So, the short answer is: you can't. The long answer is that I was figuring the
same problem and I have found the following solution.
Every time a user vote, the application saves a new document having doc.type ==
'vote'. The 'vote' document has a property called 'recorded', that is really
important.
The application uses a design document called 'votes', where is stored a view
called 'notRecorded', that contains just a map function like this one:
function($doc) {
if ((doc.type == 'vote') and (!doc.recorded))
emit(doc.timestamp, doc);
}
As you can see, there is not a reduce function, since we need to mark those
documents as recorded, we'll reduce them later on our own.
There is a cron job that runs, in my case, a PHP script. You can choose to run
the script every minute, every five minutes, etc. The script queries the view
defined above to get all the 'not recorded' votes.
Once we have all the 'not recorded' votes, we use a simple function to reduce
them. In my case the function reduces them by postId. The function returns an
associative array with the sum of the 'not recorded' votes, using as keys the
post identifiers.
Finally the same script queries another view of another design document
scores/perPost, using as keys the same post identifiers. This is the map
function:
function(doc)) {
if (doc.type == 'score')
emit(doc.postId, doc);
}
In the end, the script updates every single document of type 'score' retrieved
before, adding to the score.total the total of new voted counted. Then the
script updates every single 'vote' document marking it as recorded. So we'll
never count them anymore. There is no race condition here, no conflicts at all.
To get the posts ordered by score you just need to query another view, let's
call it posts/byScore (ddoc/viewName) like this:
function(doc)) {
if (doc.type == 'score')
emit(score.total, doc.postId);
}
I suggest to use _bulk_docs API, within all_or_nothing option, to be sure to
change all the documents as an atomic operation.
I don't know if you are using PHP, but my library has some interesting
features. First of all, you can process a query result chunk by chunk (I use
this approach to reduce votes), and you can also returns null rows in case some
post doesn't still have a score, because you never registered votes. This
simplify a lot your job.
This solution counts just the new votes. In a new vote is generated in the
meantime, nothing bad is gonna happen, no conflict is generated. You just
operate on a strict set of posts, just the one have new votes. You'll just
change the score related to those documents. That's all. :-)

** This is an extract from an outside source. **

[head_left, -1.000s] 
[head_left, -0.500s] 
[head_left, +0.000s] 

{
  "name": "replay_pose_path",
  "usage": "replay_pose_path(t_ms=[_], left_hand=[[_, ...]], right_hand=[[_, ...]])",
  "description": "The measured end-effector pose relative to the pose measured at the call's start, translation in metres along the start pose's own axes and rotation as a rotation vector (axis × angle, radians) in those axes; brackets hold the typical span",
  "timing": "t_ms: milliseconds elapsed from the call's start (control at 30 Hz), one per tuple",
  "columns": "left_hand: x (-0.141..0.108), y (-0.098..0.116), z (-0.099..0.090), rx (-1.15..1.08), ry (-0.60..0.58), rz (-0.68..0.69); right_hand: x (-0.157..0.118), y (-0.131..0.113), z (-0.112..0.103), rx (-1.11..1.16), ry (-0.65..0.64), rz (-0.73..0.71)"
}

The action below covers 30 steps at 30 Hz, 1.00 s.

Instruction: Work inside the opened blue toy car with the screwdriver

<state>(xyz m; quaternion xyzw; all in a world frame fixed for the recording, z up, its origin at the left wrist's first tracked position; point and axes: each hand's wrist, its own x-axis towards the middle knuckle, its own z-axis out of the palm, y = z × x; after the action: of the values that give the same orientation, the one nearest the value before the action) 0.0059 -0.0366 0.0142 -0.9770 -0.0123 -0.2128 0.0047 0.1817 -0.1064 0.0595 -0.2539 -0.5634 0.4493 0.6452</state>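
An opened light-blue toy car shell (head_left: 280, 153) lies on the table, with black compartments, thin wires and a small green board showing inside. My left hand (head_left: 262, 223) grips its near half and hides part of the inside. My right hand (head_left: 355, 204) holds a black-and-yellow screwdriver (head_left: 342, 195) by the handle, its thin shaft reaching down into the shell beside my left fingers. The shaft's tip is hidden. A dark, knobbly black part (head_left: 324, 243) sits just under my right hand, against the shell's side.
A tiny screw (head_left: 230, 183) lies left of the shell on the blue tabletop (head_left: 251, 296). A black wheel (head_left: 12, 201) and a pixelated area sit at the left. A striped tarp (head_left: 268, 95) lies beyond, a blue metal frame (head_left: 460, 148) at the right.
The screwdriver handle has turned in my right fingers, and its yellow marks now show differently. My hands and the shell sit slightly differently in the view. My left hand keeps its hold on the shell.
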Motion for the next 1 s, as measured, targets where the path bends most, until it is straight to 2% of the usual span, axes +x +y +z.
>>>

So 3 views and 3 document types: post, vote, score. In your case you'll have
user instead of post, but the mechanic remains the same.
Bye
-Filippo
On Oct 11, 2013, at 5:09 PM, Tom van Neerijnen wrote:
> Hi all
>
> I'm developing a ranking service I'd like to throw scores for multiple
> users at and later be able to retrieve a list of users ranked/ordered by
> their scores. Problem is if I make it time series data and accumulate the
> total score in a reduce I can't put the score in the key to sort by.
>
> Does anyone have suggestions as to how I could re-jig my documents and/or
> M/R to accommodate this kind of output or should I simply consider storing
> a total document along side all my time series documents? My concern with
> storing a total document is I can never be sure the total in the document
> exactly matches my M/R over my time series data because I'd have to have an
> app query the view and, using the result of the view query, update the
> total document, so that's a last resort.
>
> I considered sorting in a list function but we're potentially looking at
> millions of users so that's not really an option.
>
> I'm imagining time series documents like so:
> "abcdefghi" : {
> "userId": "jim",
> "scoreChange": 10,
> "country": "GB",
> "game": "solitaire",
> "date": "2013-10-08T13:50:19"
> }
>
> "jklmnopqr" : {
> "userId": "jim",
> "scoreChange": -5,
> "country": "GB",
> "game": "solitaire",
> "date": "2013-10-08T13:51:19"
> }
>
> "jklmnopqr" : {
> "userId": "james",
> "scoreChange": 4,
> "country": "GB",
> "game": "freecell",
> "date": "2013-10-08T13:52:19"
> }
>
> I could then have this M/R for, as an example, ranks by game then user:
> "by_game": {
> "map": "function(doc) { emit([doc.game, doc.userId], doc.scoreChange)}",
> "reduce": "function(keys, values, rereduce) { return sum(values); }"
> }
>
> and get this list from it:
> {"key":["freecell","james"],"value":4}
> {"key":["solitaire","jim"],"value":5},
>
> Thanks